Requirement: Where the word "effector" appears in a line below, copy the whole line.

[[ Material to process, beginning ]]

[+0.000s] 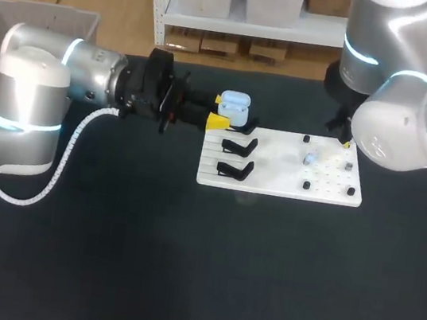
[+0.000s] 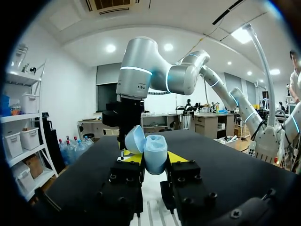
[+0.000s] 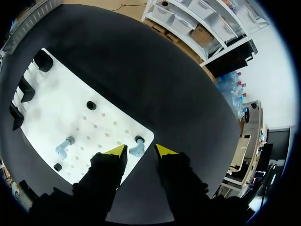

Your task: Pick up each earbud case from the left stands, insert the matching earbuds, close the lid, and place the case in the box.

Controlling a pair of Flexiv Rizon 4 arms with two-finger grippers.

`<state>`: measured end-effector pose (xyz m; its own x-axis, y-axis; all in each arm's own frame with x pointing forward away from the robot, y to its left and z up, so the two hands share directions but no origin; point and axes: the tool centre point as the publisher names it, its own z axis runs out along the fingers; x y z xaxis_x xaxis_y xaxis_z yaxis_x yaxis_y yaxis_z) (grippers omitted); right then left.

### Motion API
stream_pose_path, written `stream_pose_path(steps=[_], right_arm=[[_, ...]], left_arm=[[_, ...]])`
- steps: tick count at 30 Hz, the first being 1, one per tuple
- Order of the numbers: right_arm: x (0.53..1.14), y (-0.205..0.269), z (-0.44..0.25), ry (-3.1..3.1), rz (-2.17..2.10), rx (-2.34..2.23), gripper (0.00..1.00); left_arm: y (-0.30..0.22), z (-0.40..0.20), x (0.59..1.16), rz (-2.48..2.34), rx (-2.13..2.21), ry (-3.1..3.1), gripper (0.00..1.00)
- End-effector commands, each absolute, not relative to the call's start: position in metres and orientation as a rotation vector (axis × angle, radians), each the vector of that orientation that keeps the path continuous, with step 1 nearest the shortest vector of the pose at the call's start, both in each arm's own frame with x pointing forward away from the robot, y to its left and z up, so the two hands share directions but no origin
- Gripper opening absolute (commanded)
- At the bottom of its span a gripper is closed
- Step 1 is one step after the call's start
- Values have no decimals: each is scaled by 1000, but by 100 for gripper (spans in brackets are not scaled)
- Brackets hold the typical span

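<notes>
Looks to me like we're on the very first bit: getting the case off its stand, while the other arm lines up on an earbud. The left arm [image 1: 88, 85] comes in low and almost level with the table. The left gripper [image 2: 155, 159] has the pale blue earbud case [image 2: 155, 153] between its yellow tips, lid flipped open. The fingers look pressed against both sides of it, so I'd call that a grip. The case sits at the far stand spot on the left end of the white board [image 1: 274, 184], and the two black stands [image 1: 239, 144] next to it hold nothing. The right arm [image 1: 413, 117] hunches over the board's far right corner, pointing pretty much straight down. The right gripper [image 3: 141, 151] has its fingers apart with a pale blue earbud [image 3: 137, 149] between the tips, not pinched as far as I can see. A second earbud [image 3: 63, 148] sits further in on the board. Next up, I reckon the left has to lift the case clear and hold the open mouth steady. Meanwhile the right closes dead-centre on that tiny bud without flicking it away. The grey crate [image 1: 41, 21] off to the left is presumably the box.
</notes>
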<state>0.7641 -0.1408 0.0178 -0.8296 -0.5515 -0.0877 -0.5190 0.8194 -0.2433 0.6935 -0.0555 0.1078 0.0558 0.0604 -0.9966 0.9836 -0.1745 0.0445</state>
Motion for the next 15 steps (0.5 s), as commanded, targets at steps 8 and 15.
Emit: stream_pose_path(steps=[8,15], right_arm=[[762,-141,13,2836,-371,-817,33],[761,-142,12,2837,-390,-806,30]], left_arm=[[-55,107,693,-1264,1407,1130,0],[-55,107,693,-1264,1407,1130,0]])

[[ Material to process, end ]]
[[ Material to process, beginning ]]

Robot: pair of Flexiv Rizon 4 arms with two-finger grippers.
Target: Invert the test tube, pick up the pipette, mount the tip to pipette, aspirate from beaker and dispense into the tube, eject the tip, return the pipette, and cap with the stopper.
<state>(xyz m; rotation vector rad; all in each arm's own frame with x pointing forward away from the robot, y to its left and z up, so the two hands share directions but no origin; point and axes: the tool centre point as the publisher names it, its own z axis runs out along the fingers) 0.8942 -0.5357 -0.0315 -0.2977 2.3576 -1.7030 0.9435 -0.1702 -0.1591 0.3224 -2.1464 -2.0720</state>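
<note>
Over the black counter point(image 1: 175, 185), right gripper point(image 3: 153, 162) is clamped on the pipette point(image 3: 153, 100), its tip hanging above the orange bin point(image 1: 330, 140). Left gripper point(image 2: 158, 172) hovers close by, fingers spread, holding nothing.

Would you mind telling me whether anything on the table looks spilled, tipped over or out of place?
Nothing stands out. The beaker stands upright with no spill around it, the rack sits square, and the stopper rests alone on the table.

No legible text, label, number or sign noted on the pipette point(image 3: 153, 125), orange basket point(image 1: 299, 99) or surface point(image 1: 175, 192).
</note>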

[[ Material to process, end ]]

Task answer:
`<state>`: measured end-effector pose (xyz m; its own x-axis, y-axis; all in each arm's own frame with x pointing forward away from the robot, y to its left and z up, so the two hands share directions but no origin; point and axes: the tool centre point as the publisher names it, its own z axis runs out along the fingers; x y z xaxis_x xaxis_y xaxis_z yaxis_x yaxis_y yaxis_z) (grippers omitted); right then left.
- End-effector commands, each absolute, not relative to the call's start: position in metres and orientation as a rotation vector (axis × angle, radians), each the vector of that orientation that keeps the path continuous, with step 1 nearest the shortest vector of the pose at the call's start, both in each arm's own frame with x pointing forward away from the robot, y to its left and z up, so the two hands share directions but no origin

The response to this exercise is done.